EPW Chairman John Barrasso, R-Wyo., criticized the GSA on Jan. 29, after the agency failed to meet an agreed-upon deadline for providing the plan.

The new proposal would relocate about 2,300 of the more than 10,000 to sites outside of the National Capital Region.

That includes sites in Idaho and West Virginia, as well as to the Redstone Arsenal complex in Huntsville, Ala.

That’s a move sure to be welcomed by Sen. Richard C. Shelby, the Alabama Republican who is chairman of the Commerce-Justice-Science appropriations subcommittee.

A justification offered by the GSA and FBI to the EPW Committee, a copy of which was obtained by Roll Call, calls for using some of the additional space for appropriations provided by the two-year budget deal to fund the project, to the tune of almost $2.2 billion.

“Two-year budget cap deal provides a unique opportunity to secure appropriations for the FBI headquarters,” the presentation said. “Congressional support and timely funding will be critical to ensure a successful project.”

“As a part of the report’s proposal GSA will temporarily relocate FBI operations and personnel from this facility, and demolish the existing J. Edgar Hoover building,” a GSA spokesperson said. “Additionally following the examination of several acquisition strategies and in light of the recent budget agreement, GSA and FBI are requesting federal appropriations to fully fund the project.”

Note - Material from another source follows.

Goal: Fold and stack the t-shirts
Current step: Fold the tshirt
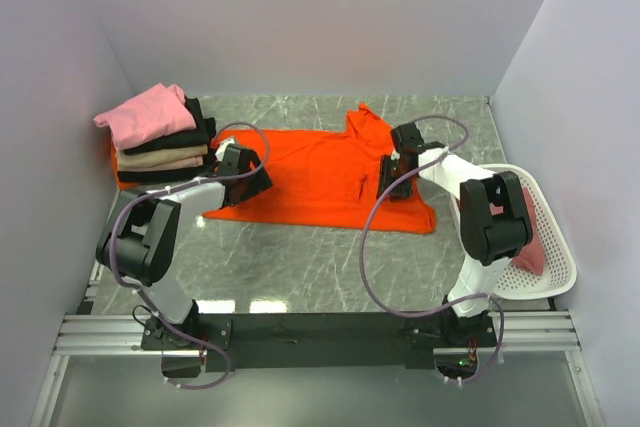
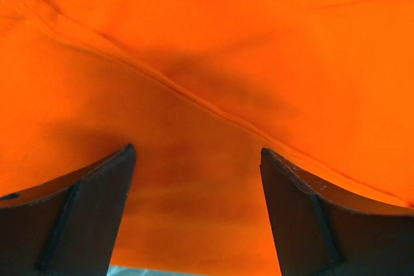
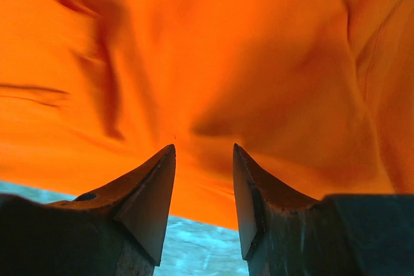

The current structure on Pennsylvania Ave., in northwest Washington is near the Justice Department’s headquarters, as well as the Old Post Office Building that is the site of a Trump International hotel property.

Sen. Benjamin L. Cardin, a Democratic member of the EPW Committee, blasted the report to the committee, saying the proposal for a downtown headquarters “makes little sense.”

The previous GSA and FBI plan for a suburban campus at a cost of roughly $1.4 billion was cancelled last July.

“To put forward a proposal that has a higher cost for less consolidation and is inconsistent with congressional authorization is bizarre — perhaps more bizarre than GSA’s original decision to cancel the previous procurement,” Cardin said in a statement. “It is incomprehensible how the agency came to this decision.”